ASSIGNMENT: Restate the whole listing exactly, leaving nothing out.

RECORDED DATA:
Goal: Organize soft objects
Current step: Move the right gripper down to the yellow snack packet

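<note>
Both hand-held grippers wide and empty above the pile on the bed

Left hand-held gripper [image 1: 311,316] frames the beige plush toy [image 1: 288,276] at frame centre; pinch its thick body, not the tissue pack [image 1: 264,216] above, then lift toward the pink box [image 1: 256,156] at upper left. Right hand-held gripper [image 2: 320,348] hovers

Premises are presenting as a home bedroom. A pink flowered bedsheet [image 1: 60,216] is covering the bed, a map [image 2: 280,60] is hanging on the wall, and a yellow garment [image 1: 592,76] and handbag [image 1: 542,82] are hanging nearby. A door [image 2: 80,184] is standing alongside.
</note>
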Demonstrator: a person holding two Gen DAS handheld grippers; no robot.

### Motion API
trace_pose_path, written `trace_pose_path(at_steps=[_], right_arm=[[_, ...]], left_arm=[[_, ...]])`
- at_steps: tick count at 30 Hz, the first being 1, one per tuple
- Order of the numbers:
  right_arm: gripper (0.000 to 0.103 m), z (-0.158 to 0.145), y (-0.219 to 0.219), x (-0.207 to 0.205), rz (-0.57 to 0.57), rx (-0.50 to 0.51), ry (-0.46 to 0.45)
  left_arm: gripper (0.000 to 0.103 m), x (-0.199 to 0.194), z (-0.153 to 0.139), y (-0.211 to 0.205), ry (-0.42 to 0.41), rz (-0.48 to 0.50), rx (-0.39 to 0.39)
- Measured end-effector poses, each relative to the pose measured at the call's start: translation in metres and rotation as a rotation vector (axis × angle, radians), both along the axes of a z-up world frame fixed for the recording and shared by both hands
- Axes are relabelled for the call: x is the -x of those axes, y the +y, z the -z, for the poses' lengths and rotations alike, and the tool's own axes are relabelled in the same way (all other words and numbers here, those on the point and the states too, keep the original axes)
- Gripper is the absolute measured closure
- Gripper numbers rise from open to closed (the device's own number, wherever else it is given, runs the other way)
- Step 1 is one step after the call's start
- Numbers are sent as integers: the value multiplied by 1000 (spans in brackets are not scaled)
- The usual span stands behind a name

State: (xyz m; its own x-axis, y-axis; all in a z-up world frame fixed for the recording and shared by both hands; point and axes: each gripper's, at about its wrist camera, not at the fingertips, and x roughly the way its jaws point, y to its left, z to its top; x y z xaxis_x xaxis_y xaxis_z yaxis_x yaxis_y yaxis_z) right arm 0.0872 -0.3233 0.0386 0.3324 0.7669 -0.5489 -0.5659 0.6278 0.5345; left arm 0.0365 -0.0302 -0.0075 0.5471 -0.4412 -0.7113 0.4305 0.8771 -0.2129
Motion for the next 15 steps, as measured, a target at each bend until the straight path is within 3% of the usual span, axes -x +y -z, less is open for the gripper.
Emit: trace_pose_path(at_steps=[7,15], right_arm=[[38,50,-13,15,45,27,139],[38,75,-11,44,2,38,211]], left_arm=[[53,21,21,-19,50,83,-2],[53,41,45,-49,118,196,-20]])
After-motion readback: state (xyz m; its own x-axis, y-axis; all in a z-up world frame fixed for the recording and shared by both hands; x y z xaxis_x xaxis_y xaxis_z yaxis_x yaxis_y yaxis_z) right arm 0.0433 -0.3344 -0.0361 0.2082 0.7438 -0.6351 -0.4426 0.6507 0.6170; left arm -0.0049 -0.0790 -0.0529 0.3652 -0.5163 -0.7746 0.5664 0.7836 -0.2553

SOLUTION:
Goal: Organize soft objects
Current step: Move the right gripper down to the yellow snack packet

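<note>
Both hand-held grippers wide and empty above the pile on the bed

Left hand-held gripper [image 1: 311,316] frames the beige plush toy [image 1: 288,276] at frame centre; pinch its thick body, not the tissue pack [image 1: 264,216] above, then lift toward the pink box [image 1: 256,156] at upper left. Right hand-held gripper [image 2: 320,348] hovers

Premises are presenting as a home bedroom. A pink flowered bedsheet [image 1: 60,216] is covering the bed, a map [image 2: 280,60] is hanging on the wall, and a yellow garment [image 1: 592,76] and handbag [image 1: 542,82] are hanging nearby. A door [image 2: 80,184] is standing alongside.
</note>
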Demonstrator: a person holding two Gen DAS handheld grippers; no robot.

### Motion API
trace_pose_path, written `trace_pose_path(at_steps=[_], right_arm=[[_, ...]], left_arm=[[_, ...]])`
- at_steps: tick count at 30 Hz, the first being 1, one per tuple
- Order of the numbers:
  right_arm: gripper (0.000 to 0.103 m), z (-0.158 to 0.145), y (-0.219 to 0.219), x (-0.207 to 0.205), rz (-0.57 to 0.57), rx (-0.50 to 0.51), ry (-0.46 to 0.45)
  left_arm: gripper (0.000 to 0.103 m), x (-0.199 to 0.194), z (-0.153 to 0.139), y (-0.211 to 0.205), ry (-0.42 to 0.41), rz (-0.48 to 0.50), rx (-0.39 to 0.39)
- Measured end-effector poses, each relative to the pose measured at the call's start: translation in metres and rotation as a rotation vector (axis × angle, radians), both along the axes of a z-up world frame fixed for the recording and shared by both hands
- Axes are relabelled for the call: x is the -x of those axes, y the +y, z the -z, for the poses' lengths and rotations alike, and the tool's own axes are relabelled in the same way (all other words and numbers here, those on the point and the states too, keep the original axes)
- Gripper is the absolute measured closure
- Gripper numbers rise from open to closed (the device's own number, wherever else it is given, runs the other way)
- Step 1 is one step after the call's start
- Numbers are sent as integers: the value multiplied by 1000 (spans in brackets are not scaled)
- The usual span stands behind a name

State: (xyz m; its own x-axis, y-axis; all in a z-up world frame fixed for the recording and shared by both hands; point and axes: each gripper's, at about its wrist camera, not at the fingertips, and x roughly the way its jaws point, y to its left, z to its top; x y z xaxis_x xaxis_y xaxis_z yaxis_x yaxis_y yaxis_z) right arm 0.0872 -0.3233 0.0386 0.3324 0.7669 -0.5489 -0.5659 0.6278 0.5345; left arm 0.0365 -0.0302 -0.0075 0.5471 -0.4412 -0.7113 0.4305 0.8771 -0.2129
Motion for the next 15 steps, as measured, a target at each bend until the straight path is within 3% of the usual span, axes -x +y -z, less is open for the gripper.
Emit: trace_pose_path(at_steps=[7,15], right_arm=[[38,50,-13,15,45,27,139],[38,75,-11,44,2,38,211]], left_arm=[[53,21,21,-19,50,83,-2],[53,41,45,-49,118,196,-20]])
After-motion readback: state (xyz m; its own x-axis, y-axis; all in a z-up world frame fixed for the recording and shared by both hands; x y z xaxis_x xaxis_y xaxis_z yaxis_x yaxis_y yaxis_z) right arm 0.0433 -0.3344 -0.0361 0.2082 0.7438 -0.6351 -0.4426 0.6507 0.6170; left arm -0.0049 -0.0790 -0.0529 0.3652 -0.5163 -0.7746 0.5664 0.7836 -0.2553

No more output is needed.